In our study, 40% of children showed myopic progression, while 60% exhibited myopic stability over a 3-year study period. The previous study reported that 45% of children showed myopic progression, and 55% of children showed stability or regression in children with infantile-onset myopia, which is consistent with our results25. There were no significant differences in baseline characteristics, including age, sex, parental high myopia, refraction, and biometric parameters, between children who exhibited myopic progression of 0.5 D/year or more and children who displayed myopic progression of less than 0.5 D/year during the follow-up period. In the multiple linear regression analysis, myopic progression was significantly associated with more severe myopic refraction and longer AL at baseline. The previous study analyzed factors affecting AL changes in children with high myopia: younger age and longer baseline AL had significant association with AL changes25.

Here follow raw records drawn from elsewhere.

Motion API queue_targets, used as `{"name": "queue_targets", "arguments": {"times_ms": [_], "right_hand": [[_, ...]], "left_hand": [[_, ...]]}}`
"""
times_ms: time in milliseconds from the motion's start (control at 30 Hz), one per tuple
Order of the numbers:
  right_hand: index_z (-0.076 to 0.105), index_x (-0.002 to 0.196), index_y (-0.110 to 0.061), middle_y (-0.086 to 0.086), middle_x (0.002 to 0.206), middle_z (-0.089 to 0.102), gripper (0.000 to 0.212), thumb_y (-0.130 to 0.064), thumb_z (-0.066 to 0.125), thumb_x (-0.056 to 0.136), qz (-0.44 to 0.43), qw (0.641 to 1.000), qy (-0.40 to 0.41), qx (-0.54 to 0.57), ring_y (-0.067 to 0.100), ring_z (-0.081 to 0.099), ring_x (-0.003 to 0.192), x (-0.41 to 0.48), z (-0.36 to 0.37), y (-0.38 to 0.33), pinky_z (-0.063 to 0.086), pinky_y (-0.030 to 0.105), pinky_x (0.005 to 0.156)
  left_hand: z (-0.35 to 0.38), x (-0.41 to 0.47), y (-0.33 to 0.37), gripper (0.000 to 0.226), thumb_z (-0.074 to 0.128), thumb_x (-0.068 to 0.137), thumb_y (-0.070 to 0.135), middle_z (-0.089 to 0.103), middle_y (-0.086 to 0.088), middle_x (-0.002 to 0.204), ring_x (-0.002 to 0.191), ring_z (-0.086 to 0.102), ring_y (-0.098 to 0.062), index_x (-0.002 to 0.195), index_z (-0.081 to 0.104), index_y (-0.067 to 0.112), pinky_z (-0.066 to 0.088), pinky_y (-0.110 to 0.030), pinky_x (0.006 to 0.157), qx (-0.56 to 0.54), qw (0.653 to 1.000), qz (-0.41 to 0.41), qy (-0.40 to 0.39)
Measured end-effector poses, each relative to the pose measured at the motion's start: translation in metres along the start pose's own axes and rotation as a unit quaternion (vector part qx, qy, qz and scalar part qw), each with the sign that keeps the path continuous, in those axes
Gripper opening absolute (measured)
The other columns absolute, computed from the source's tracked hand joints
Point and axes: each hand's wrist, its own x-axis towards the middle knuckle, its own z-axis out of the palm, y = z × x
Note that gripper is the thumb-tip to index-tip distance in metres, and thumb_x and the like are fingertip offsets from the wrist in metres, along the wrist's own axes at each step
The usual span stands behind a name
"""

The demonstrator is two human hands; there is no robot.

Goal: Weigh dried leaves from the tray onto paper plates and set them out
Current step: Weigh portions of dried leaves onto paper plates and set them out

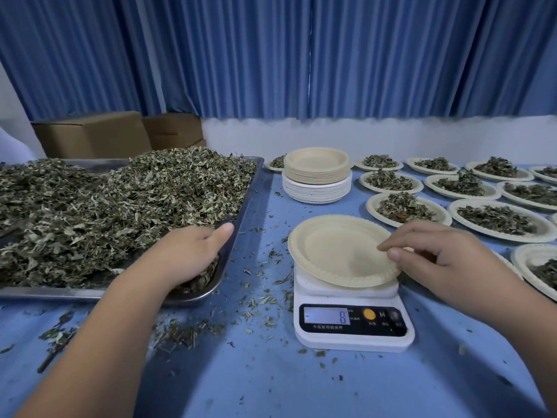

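The metal tray is kept at the left, heaped with dried leaves, so that they are within easy reach. The left hand is pushed into the heap at the near right corner. Its thumb is stretched toward the rim, but the fingers are buried, so it cannot be told whether a handful is closed on. A stack of paper plates is kept behind. An empty plate is set, slightly tilted, on the scale, probably to be settled before leaves are added. Its right rim is pinched between thumb and forefinger of the right hand. Filled plates are laid out in rows at the right.
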Motion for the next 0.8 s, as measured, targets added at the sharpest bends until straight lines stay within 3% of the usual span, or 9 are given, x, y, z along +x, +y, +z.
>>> {"name": "queue_targets", "arguments": {"times_ms": [100,233,400,600,733,800], "right_hand": [[0.07,0.083,-0.038,-0.027,0.095,0.062,0.022,-0.017,0.065,0.088,-0.005,1.0,0.014,-0.005,0.001,0.059,0.091,0.0,0.001,-0.001,0.04,0.009,0.075],[0.069,0.081,-0.039,-0.026,0.095,0.062,0.022,-0.018,0.064,0.088,-0.01,1.0,0.024,-0.007,0.005,0.06,0.087,0.0,0.002,-0.002,0.042,0.016,0.074],[0.069,0.079,-0.038,-0.025,0.094,0.063,0.02,-0.02,0.064,0.088,-0.006,0.999,0.031,-0.003,0.019,0.063,0.077,0.0,0.003,0.0,0.043,0.029,0.074],[0.071,0.08,-0.036,-0.024,0.093,0.063,0.018,-0.022,0.063,0.088,-0.001,0.999,0.039,-0.005,0.02,0.062,0.078,0.0,0.004,0.002,0.043,0.031,0.075],[0.072,0.08,-0.034,-0.021,0.091,0.064,0.016,-0.022,0.063,0.087,-0.001,0.999,0.043,-0.001,0.022,0.063,0.076,0.001,0.004,0.004,0.043,0.03,0.073],[0.072,0.08,-0.033,-0.02,0.09,0.064,0.015,-0.023,0.063,0.087,0.0,0.999,0.046,-0.003,0.021,0.062,0.077,0.001,0.004,0.005,0.043,0.03,0.073]], "left_hand": [[-0.01,-0.005,-0.005,0.067,0.026,0.092,0.068,0.056,-0.003,0.137,0.118,0.053,-0.024,0.136,0.054,0.025,0.037,-0.032,0.087,0.04,0.999,-0.01,0.022],[-0.013,-0.012,-0.002,0.06,0.029,0.094,0.066,0.062,0.0,0.119,0.091,0.053,-0.014,0.131,0.055,0.027,0.043,-0.031,0.08,0.1,0.995,-0.016,-0.009],[0.006,-0.023,0.016,0.078,0.022,0.09,0.074,0.044,-0.005,0.145,0.126,0.047,-0.027,0.144,0.04,0.021,0.041,-0.041,0.103,0.195,0.976,-0.038,-0.089],[0.021,-0.036,0.027,0.069,0.026,0.092,0.07,0.05,-0.012,0.125,0.111,0.054,-0.033,0.127,0.044,0.014,0.049,-0.045,0.089,0.251,0.966,-0.057,-0.028],[0.02,-0.035,0.025,0.051,0.032,0.095,0.064,0.05,-0.001,0.088,0.088,0.056,-0.027,0.101,0.048,0.016,0.046,-0.036,0.07,0.231,0.972,-0.033,0.017],[0.019,-0.032,0.022,0.048,0.036,0.095,0.063,0.05,0.002,0.079,0.076,0.055,-0.021,0.09,0.049,0.017,0.045,-0.033,0.065,0.213,0.976,-0.028,0.032]]}}
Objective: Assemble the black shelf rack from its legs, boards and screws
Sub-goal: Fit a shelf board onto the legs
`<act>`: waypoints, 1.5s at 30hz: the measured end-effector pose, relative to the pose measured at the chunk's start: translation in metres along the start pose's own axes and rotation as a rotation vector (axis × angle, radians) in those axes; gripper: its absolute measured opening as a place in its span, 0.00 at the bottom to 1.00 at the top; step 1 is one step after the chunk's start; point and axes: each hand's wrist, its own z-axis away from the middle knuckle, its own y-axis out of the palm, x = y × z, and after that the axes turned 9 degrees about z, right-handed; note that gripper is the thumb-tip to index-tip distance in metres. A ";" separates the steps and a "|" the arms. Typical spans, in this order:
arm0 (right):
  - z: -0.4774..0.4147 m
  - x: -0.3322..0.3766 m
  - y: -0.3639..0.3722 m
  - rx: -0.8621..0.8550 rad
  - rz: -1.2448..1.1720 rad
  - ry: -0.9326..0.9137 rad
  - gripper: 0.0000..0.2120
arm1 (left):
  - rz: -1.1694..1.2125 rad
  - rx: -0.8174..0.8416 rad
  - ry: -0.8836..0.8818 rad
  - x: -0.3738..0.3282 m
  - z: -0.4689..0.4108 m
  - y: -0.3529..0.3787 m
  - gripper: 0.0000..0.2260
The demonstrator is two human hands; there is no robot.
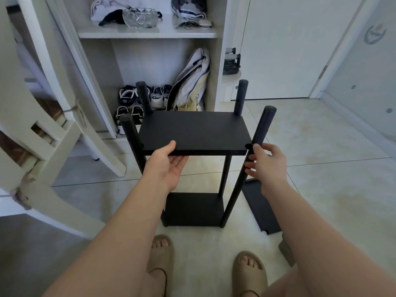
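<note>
The cabinet [147, 35] at 12 o'clock has two open bays. The upper shelf holds a glass bowl [141, 18] with crumpled clothes [102, 9] behind it at 11 o'clock, and keys [186, 25] to its 3 o'clock. The lower bay holds pairs of shoes [128, 97] and a pale bag [190, 82] leaning against its right wall. The rack [225, 174] stands on the floor in the centre, in front of that lower bay, with four legs up and a low board [192, 209] seated near their feet. The top board [192, 129] sits between the legs, roughly level. The left hand [169, 166] grips its near edge — thumb on top, fingers underneath, palm up. The right hand [265, 166] curls its fingers round the near-right leg [260, 133], with the thumb at the board's corner notch. The two far legs rise in front of the shoes and the cabinet's side, hiding part of them. A pale chair [53, 129] leans in at 9 o'clock, close to the near-left leg. A spare board [259, 209] lies flat on the floor at 4 o'clock, just beside the rack and partly under the right forearm. A white door [289, 50] stands at 1 o'clock — and sandals [160, 260] show at 6 o'clock.
</note>
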 end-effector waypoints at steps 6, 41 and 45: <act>-0.001 -0.003 0.001 0.027 0.112 -0.050 0.08 | -0.001 0.012 -0.004 0.001 -0.005 0.000 0.12; 0.027 -0.002 0.044 0.305 -0.456 0.457 0.18 | -0.018 -0.017 -0.072 0.009 -0.012 -0.010 0.12; 0.021 -0.009 0.048 0.320 -0.415 0.497 0.13 | -0.082 -0.030 -0.101 0.008 -0.016 -0.016 0.13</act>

In addition, the trends of ACD, LT, and CR change are like previous studies14,17,26. ACD increased approximately 0.14 mm and LT decreased 0.12 mm from 3 to 6 years of age in this study. Unlike ACD and LT, CR remained stable throughout the study. Guo et al. reported ACD increased with age from 3 to 6 years of age at a rate of 0.10 mm/year14. The COMET study also demonstrates comparable results in terms of increases in anterior chamber depth26. In our study, the mean LT was 3.51 mm at initial visit, which was thinner than previous study17,27. In this study, it is not known whether the thinning of lens thickness affected axial length growth or whether lens thinning occurred as a compensatory mechanism of axial elongation. As lens becomes thinner, the lens power declines its ability to compensate for AL elongation. Lisa et al. reported a decrease in lens thickness of approximately 0.14 mm over an age range of 6 to 11 years17. Donald et al. reported that average lens thinned in the early childhood from 3.59 mm at age 6 years to 3.43 mm at age 10 years27. The AL-to-CR ratio was higher in this study compared to that of general children with same age (3.33 ± 0.12 vs. 2.88 ± 0.06)14. The cutoff value for AL-to-CR ratio as a myopia detection is reported approximately > 3.0028,29. Furthermore, AL-to-CR ratio increases gradually with age and increases at the rate of approximately 0.04 to 0.05 for each 1D of myopia28. The subjects in this study had an average initial myopia of approximately − 8.6 D, which is approximately − 10 D more than the average of 1.4 D for the same age, resulting in an increase in AL to CR ratio of approximately 0.45 compared to previous studies.

This study has several limitations. It is a retrospective study from a single institution. The prevalence of high myopia in preschool children is low, resulting in a relatively small number of cases in this study. In addition, within the limitations of this study, no clinically apparent differences were observed between the groups characterized by myopia progression and stability. It is conceivable that other clinical and genetic factors may have influenced the progression of myopia in children with high myopia. Nevertheless, the study has notable strengths, particularly the inclusion of a cohort comprised of highly myopic preschool children, a demographic group underrepresented in the literature. In addition, the study benefits from a substantial mean follow-up duration of 58.5 months, which allows for a comprehensive examination of longitudinal changes in both refraction and ocular biometrics.

In conclusion, myopia progression in preschoolers with high myopia tended to be relatively modest, with 60% of subjects exhibited myopic stability. The findings of our study indicate that a higher myopic SE, and a longer AL are associated with myopic progression in preschool children with high myopia. Further large-scale longitudinal studies are necessary to determine changes in ocular structures and related factors of myopic progression in children with early-onset high myopia.